How providers can benefit from value-based care?
Value-based care is a model of healthcare in which providers are reimbursed based on the quality of care they provide, rather than the quantity of care. This model has the potential to benefit providers in a number of ways.
For one, it can encourage providers to focus on preventive care and early detection, which can ultimately lead to better health outcomes for patients and lower costs for the healthcare system. Additionally, value-based care can help providers to better manage chronic conditions, as they are incentivized to keep patients healthy and out of the hospital.
Finally, value-based care can help to build trust between providers and patients, as patients are more likely to see their provider as a partner in their health rather than simply someone who is trying to make a profit.
How Assuras can Help?
Assuras can help healthcare organizations to shift to value-based care by providing a comprehensive range of management consulting services. We can help organizations to develop and implement value-based care models, optimize care delivery processes, and improve clinical and financial outcomes.
Our team of experienced consultants has a deep understanding of the healthcare industry and can provide insights and recommendations that are tailored to the specific needs of your organization.

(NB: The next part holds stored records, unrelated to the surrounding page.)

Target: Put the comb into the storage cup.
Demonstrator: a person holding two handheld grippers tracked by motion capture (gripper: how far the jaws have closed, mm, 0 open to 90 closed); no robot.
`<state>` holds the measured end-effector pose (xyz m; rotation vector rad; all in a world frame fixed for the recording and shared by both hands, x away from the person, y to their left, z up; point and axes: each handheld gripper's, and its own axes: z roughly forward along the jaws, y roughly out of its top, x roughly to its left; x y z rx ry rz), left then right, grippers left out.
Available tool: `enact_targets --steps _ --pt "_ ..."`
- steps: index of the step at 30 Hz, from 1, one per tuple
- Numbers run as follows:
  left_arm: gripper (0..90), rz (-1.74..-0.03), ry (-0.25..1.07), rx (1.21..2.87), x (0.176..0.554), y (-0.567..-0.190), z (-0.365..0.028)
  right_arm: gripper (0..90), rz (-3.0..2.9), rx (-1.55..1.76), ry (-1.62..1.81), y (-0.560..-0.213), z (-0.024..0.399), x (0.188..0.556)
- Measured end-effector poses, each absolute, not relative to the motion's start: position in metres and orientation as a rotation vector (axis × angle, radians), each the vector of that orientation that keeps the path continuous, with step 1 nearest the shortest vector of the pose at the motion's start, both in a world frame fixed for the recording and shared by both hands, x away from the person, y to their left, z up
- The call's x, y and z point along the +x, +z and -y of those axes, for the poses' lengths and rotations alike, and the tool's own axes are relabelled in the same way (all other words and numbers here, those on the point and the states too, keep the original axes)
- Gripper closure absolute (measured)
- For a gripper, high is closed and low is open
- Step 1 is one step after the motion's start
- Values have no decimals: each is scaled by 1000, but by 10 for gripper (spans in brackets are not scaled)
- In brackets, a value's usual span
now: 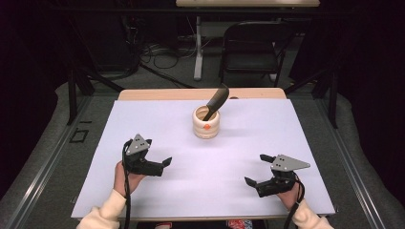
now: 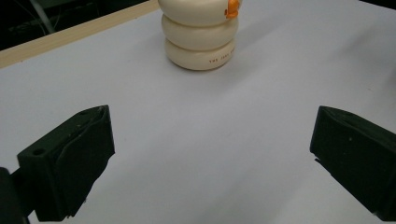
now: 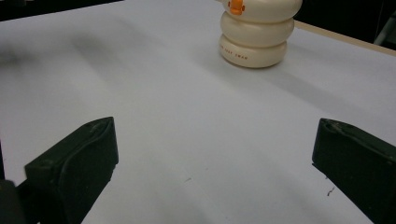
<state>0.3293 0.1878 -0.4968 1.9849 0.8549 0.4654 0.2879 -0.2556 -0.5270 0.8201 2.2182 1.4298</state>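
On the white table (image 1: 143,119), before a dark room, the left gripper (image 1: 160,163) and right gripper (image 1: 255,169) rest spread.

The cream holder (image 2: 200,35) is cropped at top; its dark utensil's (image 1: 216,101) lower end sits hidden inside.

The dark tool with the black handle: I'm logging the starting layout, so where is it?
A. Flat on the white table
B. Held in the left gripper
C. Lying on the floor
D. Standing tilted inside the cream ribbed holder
D: in the high view the dark tool leans out of the cream ribbed holder, and both grippers are apart from it.
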Motion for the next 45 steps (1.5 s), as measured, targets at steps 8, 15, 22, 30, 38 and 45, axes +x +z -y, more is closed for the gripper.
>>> enact_targets --steps 8,15,22,30,38,45 --pt "0 -863 472 1989 323 -501 -191 0 -2219 823 1428 -527 256 288" --pt "0 -876 466 2000 317 -510 -198 0 -2216 818 1429 -527 257 287" --pt "0 -883 489 1983 307 -512 -204 0 -2219 818 1429 -527 257 287" --pt "0 -882 505 1977 297 -515 -212 0 -2231 821 1425 -527 256 287" --pt "0 -876 513 1965 285 -520 -219 0 -2230 825 1425 -528 256 287" --pt "0 -887 517 1955 276 -523 -228 0 -2235 826 1426 -528 256 287"
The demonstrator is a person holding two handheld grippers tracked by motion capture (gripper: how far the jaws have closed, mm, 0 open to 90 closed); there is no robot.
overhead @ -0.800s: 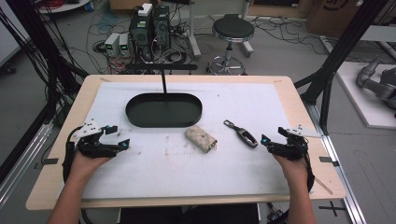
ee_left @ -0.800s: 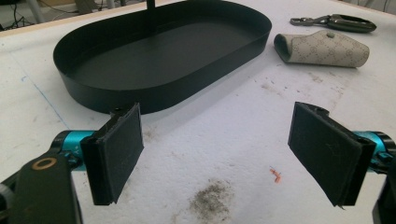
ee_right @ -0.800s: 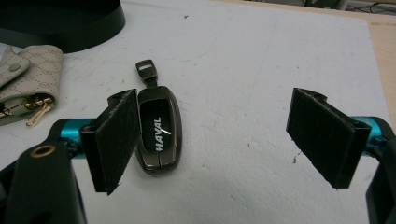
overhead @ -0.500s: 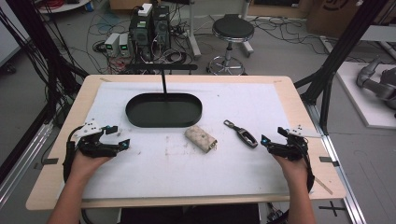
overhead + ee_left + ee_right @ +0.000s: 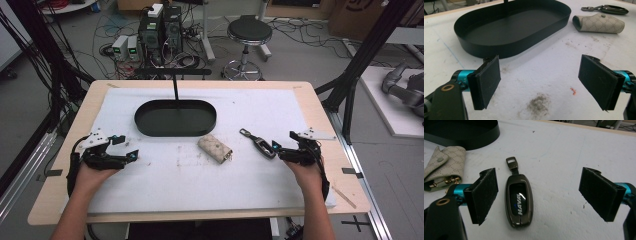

Contact us today to learn more about how we can help you to shift to value-based care.
Bottom Line
Value-based care is a shift in the healthcare system that emphasizes quality of care over quantity of care. This shift has many benefits for both patients and providers.
Patients benefit from value-based care because they receive better quality care that is more tailored to their individual needs. Providers benefit from value-based care because they are able to focus on providing high-quality care, which leads to improved outcomes and lower costs.
Overall, value-based care is a win-win for both patients and providers. Patients get better care, and providers are able to improve their practice while also reducing costs.